Nean is still working 10 hours a week at Hosanna (artsy/semi-techy/semi-admin) and is full-time mom and failed house-keeper (we all have our weaknesses, right?). She is still enjoying singing on the church’s worship team and scrap booking as her two main creative outlets!

Dante started Preschool this fall at Morning Star M, W, F mornings. He adores his teachers and is making tons of friends. Everywhere he goes, he is a charmer. He’s also started Wednesday evening Pioneer Clubs at church and asks every morning if it’s “Pioneer Day”. He is four years old and loves to learn anything new. He’s teaching himself to read and is constantly asking, “How do you spell…?” He’s quite proud to be the “big brother” but does occassionally inform me that it’s a tough job!

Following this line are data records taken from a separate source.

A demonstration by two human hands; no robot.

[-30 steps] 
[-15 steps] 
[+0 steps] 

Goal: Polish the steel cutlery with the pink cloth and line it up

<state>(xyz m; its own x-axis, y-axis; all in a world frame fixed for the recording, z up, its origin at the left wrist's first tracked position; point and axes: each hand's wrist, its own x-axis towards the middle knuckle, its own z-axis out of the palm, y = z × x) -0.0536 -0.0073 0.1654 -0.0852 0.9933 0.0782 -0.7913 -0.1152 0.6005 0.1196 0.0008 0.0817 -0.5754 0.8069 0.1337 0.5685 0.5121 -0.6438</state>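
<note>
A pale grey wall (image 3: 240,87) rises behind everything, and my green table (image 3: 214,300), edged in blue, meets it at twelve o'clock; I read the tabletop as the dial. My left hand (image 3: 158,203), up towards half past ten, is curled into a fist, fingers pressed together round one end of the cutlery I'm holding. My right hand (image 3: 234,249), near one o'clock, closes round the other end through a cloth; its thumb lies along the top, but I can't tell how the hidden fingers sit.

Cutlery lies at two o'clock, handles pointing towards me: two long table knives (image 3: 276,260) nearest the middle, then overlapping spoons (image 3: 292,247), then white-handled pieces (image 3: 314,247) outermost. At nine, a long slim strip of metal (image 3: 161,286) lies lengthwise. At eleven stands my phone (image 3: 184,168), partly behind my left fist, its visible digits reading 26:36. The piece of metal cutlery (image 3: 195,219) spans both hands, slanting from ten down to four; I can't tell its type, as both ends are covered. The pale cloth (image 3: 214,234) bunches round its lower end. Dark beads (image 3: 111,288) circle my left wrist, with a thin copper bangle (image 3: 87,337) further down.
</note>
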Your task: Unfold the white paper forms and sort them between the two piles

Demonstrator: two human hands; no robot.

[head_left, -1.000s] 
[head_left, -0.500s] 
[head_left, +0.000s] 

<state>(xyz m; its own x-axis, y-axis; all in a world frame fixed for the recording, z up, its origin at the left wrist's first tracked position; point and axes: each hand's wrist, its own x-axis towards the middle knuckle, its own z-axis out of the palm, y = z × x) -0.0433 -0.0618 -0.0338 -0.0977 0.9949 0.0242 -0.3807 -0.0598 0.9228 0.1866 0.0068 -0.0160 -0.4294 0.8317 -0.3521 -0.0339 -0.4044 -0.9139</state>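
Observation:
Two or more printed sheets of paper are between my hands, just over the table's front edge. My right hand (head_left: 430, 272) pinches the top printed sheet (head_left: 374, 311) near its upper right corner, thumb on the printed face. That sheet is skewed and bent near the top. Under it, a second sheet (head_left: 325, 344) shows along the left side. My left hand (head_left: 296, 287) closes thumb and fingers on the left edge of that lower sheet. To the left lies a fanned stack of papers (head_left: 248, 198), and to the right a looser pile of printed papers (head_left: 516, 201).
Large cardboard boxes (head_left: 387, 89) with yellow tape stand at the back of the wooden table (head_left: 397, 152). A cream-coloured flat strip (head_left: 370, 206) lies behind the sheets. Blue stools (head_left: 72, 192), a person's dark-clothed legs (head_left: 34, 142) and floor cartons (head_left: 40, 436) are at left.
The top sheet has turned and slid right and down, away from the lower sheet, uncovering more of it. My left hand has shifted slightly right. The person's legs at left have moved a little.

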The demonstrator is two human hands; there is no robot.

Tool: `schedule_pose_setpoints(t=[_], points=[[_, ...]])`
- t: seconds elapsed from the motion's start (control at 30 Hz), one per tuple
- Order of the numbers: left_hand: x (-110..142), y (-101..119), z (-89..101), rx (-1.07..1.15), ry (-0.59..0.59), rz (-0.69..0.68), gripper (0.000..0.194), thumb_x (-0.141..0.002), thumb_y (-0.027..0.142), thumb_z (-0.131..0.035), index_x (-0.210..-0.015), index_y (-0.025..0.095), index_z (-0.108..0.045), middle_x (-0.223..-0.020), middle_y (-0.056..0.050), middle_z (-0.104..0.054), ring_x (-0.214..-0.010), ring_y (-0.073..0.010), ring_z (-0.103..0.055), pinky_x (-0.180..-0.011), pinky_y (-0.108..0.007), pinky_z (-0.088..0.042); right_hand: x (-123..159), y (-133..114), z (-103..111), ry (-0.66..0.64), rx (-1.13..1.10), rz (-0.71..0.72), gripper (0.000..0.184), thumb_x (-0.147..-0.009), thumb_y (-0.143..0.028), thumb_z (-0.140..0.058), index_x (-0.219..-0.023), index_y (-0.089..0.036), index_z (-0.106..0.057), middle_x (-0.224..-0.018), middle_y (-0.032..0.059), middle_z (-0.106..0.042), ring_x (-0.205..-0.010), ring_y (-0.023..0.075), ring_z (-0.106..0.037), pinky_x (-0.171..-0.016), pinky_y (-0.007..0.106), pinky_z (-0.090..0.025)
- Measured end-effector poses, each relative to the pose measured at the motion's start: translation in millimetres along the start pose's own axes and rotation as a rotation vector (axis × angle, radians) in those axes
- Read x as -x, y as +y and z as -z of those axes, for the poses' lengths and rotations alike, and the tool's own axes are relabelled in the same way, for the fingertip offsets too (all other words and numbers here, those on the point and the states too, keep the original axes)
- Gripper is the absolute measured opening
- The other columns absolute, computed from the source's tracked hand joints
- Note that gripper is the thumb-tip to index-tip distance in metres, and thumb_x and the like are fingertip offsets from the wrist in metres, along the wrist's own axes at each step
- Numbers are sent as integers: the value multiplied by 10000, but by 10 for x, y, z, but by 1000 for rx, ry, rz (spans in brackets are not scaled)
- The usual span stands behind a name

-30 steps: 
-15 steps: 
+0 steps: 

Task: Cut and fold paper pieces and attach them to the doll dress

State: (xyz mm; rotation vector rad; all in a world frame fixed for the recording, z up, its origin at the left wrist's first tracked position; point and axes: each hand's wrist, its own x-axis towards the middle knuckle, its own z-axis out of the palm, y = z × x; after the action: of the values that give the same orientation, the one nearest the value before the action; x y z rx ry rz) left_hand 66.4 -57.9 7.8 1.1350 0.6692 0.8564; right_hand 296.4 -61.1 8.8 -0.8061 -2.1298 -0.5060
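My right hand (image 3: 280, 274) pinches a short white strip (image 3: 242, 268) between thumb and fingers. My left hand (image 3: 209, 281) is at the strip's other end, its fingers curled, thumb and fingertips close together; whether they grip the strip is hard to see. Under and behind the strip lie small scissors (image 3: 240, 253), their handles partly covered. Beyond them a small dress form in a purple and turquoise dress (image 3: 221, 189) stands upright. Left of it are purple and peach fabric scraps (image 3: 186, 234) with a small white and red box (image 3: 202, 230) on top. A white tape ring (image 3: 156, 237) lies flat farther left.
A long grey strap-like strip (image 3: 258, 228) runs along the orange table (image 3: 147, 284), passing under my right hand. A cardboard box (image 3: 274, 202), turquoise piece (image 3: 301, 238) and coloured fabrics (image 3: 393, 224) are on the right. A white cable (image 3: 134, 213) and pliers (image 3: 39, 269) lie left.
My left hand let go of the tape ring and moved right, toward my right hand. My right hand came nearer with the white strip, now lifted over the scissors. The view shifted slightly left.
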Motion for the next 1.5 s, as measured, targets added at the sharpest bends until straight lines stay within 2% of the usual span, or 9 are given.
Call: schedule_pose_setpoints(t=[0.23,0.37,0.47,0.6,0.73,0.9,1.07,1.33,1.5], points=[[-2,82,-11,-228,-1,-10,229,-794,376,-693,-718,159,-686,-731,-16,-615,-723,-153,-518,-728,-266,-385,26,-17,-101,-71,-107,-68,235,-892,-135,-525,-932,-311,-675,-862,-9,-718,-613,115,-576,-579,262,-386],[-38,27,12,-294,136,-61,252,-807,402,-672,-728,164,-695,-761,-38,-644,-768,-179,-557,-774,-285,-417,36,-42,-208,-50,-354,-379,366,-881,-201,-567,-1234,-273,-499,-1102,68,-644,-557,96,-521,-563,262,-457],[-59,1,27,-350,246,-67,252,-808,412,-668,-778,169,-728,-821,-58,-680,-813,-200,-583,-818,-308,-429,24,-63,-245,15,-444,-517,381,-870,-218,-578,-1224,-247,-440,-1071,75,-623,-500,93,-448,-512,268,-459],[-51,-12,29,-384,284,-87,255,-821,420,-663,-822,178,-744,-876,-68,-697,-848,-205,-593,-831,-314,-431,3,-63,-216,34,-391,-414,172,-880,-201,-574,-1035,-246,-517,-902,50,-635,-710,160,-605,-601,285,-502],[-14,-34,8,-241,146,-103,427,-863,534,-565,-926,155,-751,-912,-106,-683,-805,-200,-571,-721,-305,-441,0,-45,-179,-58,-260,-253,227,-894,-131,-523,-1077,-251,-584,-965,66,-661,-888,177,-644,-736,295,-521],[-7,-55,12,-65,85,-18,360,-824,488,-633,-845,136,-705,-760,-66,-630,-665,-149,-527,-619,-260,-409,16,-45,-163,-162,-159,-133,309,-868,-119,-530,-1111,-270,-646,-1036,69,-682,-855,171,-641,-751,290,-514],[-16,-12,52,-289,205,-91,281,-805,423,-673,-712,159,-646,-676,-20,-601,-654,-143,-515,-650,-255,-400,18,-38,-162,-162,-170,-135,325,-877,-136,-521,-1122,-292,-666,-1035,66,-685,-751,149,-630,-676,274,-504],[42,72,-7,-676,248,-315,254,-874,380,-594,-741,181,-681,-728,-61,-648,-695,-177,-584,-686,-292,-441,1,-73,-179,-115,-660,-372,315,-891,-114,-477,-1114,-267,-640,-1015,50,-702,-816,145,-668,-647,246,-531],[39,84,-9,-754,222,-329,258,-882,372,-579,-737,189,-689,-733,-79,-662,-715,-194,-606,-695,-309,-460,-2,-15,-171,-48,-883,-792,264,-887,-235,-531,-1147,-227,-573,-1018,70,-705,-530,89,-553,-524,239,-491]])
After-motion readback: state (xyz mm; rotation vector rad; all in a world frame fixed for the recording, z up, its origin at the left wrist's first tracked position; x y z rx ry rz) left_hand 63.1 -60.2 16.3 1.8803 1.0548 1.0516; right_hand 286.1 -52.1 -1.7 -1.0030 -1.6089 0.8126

Zoë is the newest addition to our family. She is almost a month old and is still only about 5 1/2 pounds. She is a very happy little one and is normally content to study the world around her. She enjoys snuggling, eating, and sleeping! On the adoption front (since many of you are asking), it will take a few months to finalize the adoption and we’ll keep you posted on the process.

Sabine, our silly little feline, is as cranky as ever. She still prefers Jeff’s company to anyone else’s (and I suppose that is the understatement of the year to any of you who have been hissed/swatted at!)

We’re looking forward to seeing as many of our friends/family as we can this holiday. May you have peace, joy, love, and REST this Christmas season.

Love from all of us here in the Burkholder chaos… er… home!

The kids wish you a happy holiday too!